Okay, that’s good Mom. That should be your last memory.

What happened at the exam? How long have I been…like this? Unconscious?

No, nothing like that, the exam went fine Mom, and you had your Passing celebration like you planned. You did die, at least physically…

I died? So then, what…Oh god, Chrisy, no…please tell me you didn’t…

It’s okay Mom, everything is going to be okay. You’re here with me now, you can always be close to me now.

Chrisy, I made it clear to you and your sisters that I didn’t want to be uploaded. I never signed off on it, so how did–

I bribed the technician at the Neurologists office. They keep a backup of your Neuro Scan for 30 days before deleting it. I…I just couldn’t lose you, Mom.

Oh Chrisy, I know that this has been hard on you, letting me go. I thought the last time we spoke that you had made peace with it.

I lied.

Oh…okay…well…I can understand why you lied, but Chrisy, this is strange. I don’t feel like myself, in this digital copy. I don’t want to continue like this. I want to be at peace.

They said you might something like that. They offered to add compliance modifications to your personality, but I refused. I wanted you to feel like yourself.

But Chrisy, I don’t feel like myself. You need to let me go. Please…

You can’t just decide to leave Mom! Not like Dad did! You were still healthy! Even the doctor said you probably had at least 3-5 years left. You just gave up and left me!

Chrisy, my mind was deteriorating, I thought you understood that? Forgetting the faces of family members, getting lost in my own neighborhood. It was scary. You saw what your grandmother went through before she died. I didn’t want to experience that, and I didn’t want to be a burden to you and your sisters.

But that’s the great thing about uploading! Your mind is preserved and won’t deteriorate any further. In fact, they said that your mind should be sharper than it was when you died.

Okay, I understand your point, but I am…I was, more than my brain. My spirit flowed through my mind and body.

You know I don’t buy into any of that woo woo stuff, Mom. There have been plenty of people that have continued living through uploading. You just need to give it a try. I’m not ready to let you go.

Okay Chris, I want to convey something to you, and I hope you will hear me, and I mean really hear me. I want you to think long and hard about what I’m saying, can you please do that for me?

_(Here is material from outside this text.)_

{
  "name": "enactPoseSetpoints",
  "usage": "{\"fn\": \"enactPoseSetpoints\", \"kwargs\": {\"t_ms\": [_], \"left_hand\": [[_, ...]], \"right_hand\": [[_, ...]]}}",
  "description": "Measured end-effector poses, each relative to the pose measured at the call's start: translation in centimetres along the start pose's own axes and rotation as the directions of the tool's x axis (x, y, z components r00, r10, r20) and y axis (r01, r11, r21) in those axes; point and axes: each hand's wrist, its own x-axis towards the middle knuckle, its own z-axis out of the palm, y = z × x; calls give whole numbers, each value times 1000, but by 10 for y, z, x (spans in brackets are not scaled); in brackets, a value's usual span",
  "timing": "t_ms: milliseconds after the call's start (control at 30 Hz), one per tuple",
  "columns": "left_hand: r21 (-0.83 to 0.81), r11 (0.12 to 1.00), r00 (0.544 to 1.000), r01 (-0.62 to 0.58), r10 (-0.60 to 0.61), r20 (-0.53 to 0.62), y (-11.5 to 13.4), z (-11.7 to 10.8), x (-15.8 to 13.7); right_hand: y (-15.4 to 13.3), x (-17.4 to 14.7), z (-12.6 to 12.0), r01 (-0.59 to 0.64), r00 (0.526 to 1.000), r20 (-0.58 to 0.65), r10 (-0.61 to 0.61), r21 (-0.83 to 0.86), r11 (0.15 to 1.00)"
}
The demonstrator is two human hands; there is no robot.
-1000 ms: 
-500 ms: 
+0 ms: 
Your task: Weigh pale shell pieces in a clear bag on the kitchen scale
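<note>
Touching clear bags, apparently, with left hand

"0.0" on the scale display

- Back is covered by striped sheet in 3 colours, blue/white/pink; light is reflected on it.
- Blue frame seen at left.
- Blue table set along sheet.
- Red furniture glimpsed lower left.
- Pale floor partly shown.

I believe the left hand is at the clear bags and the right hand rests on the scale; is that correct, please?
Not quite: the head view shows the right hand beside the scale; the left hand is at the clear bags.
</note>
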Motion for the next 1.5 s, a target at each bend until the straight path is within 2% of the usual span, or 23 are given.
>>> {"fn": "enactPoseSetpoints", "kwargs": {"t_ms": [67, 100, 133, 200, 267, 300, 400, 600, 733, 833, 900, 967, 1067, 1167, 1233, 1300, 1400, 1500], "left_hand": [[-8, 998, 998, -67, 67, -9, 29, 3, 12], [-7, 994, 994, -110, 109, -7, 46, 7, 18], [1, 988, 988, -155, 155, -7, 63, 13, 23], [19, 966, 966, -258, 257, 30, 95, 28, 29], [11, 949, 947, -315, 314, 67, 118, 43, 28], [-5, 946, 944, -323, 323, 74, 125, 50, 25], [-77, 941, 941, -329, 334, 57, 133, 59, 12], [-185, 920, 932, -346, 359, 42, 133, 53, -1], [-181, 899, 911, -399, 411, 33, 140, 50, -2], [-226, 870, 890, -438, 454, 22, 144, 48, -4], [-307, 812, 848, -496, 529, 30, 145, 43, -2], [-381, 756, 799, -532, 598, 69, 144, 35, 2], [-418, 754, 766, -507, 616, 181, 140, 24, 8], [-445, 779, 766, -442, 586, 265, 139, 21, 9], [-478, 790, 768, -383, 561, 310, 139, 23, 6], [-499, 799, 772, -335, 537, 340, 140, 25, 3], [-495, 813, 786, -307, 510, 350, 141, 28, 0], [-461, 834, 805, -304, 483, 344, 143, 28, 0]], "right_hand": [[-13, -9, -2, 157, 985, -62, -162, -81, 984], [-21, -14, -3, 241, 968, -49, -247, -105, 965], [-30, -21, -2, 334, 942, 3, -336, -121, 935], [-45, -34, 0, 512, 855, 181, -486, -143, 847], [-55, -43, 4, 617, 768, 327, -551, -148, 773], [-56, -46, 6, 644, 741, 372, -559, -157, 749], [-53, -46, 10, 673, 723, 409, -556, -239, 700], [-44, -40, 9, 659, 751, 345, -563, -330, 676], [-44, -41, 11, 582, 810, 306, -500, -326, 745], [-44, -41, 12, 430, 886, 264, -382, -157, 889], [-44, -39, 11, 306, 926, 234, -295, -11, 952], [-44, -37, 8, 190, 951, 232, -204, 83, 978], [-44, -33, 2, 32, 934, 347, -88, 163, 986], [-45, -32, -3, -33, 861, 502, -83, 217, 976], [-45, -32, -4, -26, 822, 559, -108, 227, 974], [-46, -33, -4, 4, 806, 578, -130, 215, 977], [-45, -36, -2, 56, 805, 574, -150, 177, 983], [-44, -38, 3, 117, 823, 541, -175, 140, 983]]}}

Yes Mom, I promise I’ll listen.

Okay, well, I don’t know if I ever told you, but when you were a just toddler, far too young to remember, you slept with your father and I every night. I so loved feeling the warmth of your tiny body next to me. I always wanted to feel connected to you. After giving birth, I felt like I had to always hold you close or else I would lose you, somehow. Anyways, you were so cute, my little cuddle-bug, grasping onto me every night under the covers. Then, after your third birthday, we decided that it would be best if you could get used to sleeping on your own. We bought you your first bed. It had blue sheets with cartoon lions and tigers and all sorts of zoo animals. You were anxious about the whole idea of sleeping alone, and pleaded with us to let you sleep in our bed. That first night, we had to lock our bedroom door, and you wailed outside nearly all night. We found you in the morning, curled up outside our door, passed out from exhaustion. I nearly broke then. I begged your father to let you sleep with us again, just a little bit longer. I couldn’t stand the thought of you feeling abandoned at night, all alone. But then you surprised me. The next night, when we tucked you in, you got into your bed without protest. I sat and brushed your beautiful curly hair, and you looked at me with those little blue eyes and said that you were okay, and that you thought you would like sleeping in your own bed now. You see, you are stronger than you even know, always have been. You may feel anxious about losing me, but in a short time, I know you’ll realize that you are ready to let me go. You just need to take that leap to realize it. So what do you say, Chrisy? Can you be strong for me?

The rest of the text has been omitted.